There was a time when he had thought he could never, would never live without her. He never had done in all his life. He had thought that losing her would be like losing a limb. Well, he had survived that to begin with. This had almost been easier; she had lived on more than his missing hand had. It had been easier to internalise her than it was to learn to fight left handed. Well, he did not need to make a space for her voice in his head, she had always had it.
But it was the Cersei of long ago that lived on, not the desperate, scheming bitch of her later years.
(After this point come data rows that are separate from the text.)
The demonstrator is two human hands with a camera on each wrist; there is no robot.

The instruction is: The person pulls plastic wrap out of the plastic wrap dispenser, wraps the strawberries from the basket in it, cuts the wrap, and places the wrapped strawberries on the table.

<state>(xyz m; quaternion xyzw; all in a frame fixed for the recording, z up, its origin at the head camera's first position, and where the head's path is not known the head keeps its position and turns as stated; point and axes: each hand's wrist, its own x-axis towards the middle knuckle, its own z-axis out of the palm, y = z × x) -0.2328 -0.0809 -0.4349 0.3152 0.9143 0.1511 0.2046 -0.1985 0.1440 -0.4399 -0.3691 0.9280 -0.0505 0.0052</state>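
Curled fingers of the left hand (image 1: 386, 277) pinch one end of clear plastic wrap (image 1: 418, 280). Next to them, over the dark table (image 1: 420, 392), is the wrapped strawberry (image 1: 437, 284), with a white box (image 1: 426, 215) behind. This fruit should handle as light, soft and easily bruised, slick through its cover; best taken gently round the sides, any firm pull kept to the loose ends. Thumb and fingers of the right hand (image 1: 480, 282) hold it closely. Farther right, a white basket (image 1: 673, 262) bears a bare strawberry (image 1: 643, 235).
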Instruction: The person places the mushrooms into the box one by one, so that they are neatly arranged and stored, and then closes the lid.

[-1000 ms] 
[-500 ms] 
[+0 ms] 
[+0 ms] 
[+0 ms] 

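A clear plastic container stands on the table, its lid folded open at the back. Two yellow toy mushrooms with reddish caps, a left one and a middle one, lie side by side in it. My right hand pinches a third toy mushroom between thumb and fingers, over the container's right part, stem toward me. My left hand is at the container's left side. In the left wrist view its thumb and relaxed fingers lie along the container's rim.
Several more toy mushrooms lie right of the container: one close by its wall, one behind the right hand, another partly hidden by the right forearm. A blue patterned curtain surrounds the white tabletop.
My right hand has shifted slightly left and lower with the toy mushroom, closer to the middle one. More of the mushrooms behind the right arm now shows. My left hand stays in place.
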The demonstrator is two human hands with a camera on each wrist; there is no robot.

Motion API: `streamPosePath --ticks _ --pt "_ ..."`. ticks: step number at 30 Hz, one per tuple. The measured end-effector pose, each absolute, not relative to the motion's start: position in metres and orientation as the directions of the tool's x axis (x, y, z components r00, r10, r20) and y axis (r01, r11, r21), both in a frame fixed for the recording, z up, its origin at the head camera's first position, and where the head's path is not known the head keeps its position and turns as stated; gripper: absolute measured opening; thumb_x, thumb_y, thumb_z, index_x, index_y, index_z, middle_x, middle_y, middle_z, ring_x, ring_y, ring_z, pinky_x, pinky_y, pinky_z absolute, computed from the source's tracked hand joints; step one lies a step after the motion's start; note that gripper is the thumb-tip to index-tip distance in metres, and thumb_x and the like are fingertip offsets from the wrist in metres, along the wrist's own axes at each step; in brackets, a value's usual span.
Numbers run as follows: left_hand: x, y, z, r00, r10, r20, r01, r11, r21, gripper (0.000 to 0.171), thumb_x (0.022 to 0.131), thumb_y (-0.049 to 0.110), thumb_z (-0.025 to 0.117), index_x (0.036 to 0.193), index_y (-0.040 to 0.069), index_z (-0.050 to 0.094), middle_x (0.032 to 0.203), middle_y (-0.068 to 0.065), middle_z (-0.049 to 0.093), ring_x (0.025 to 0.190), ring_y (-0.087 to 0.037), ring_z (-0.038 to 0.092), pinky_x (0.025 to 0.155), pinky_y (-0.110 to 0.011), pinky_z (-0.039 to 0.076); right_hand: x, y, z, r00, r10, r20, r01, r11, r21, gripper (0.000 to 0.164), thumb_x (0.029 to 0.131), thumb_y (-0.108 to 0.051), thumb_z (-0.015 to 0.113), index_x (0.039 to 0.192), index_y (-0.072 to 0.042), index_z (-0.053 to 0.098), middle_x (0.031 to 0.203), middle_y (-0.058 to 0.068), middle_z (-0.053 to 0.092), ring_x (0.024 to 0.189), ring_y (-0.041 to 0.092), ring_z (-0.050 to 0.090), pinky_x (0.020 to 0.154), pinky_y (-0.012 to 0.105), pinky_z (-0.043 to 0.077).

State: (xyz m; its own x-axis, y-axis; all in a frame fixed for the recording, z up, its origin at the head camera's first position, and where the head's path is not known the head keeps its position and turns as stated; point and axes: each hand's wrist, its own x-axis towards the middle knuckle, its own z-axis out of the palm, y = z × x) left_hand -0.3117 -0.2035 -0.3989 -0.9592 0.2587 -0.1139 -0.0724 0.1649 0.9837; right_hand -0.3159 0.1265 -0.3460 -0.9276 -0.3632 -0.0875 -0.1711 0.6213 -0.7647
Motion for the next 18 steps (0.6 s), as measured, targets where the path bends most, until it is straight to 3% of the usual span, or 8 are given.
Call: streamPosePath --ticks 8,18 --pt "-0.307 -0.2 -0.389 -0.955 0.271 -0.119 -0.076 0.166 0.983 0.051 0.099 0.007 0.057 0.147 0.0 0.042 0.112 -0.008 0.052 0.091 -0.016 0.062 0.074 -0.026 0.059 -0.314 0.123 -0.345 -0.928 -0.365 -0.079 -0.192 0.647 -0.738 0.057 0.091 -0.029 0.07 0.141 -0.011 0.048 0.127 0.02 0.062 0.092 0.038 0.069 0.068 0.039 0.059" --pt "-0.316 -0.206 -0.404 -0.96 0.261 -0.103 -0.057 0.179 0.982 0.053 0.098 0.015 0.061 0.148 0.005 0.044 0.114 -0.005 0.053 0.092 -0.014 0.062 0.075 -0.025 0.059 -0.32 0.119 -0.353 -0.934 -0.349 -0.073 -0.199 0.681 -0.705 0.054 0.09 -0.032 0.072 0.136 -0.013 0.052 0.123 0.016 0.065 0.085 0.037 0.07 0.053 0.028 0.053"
He was almost glad she had turned into somebody he hated before she died, he was not sure he could have survived her loss if she had not. The Cersei who lived on in him was the girl who had played the peasant, the girl whose smiles were like a fine rain and whose tears made the sun come out. She always was contrary, impossible to read. She was no different in his mind, only – better. A better person perhaps; the girl he had always dreamed she was, imagined she could be and who she never could have been in life.
He could not even miss her; all hint of that girl had died so long ago.
It made it easier that this one was as different from Cersei as a woman could be. In fact woman was barely even the right word. He had suggested a long time ago that they needed to make up a new word for whatever she was and it must have spoken weights as to how far they had come that he did not mean it as an insult and she did not take it as one.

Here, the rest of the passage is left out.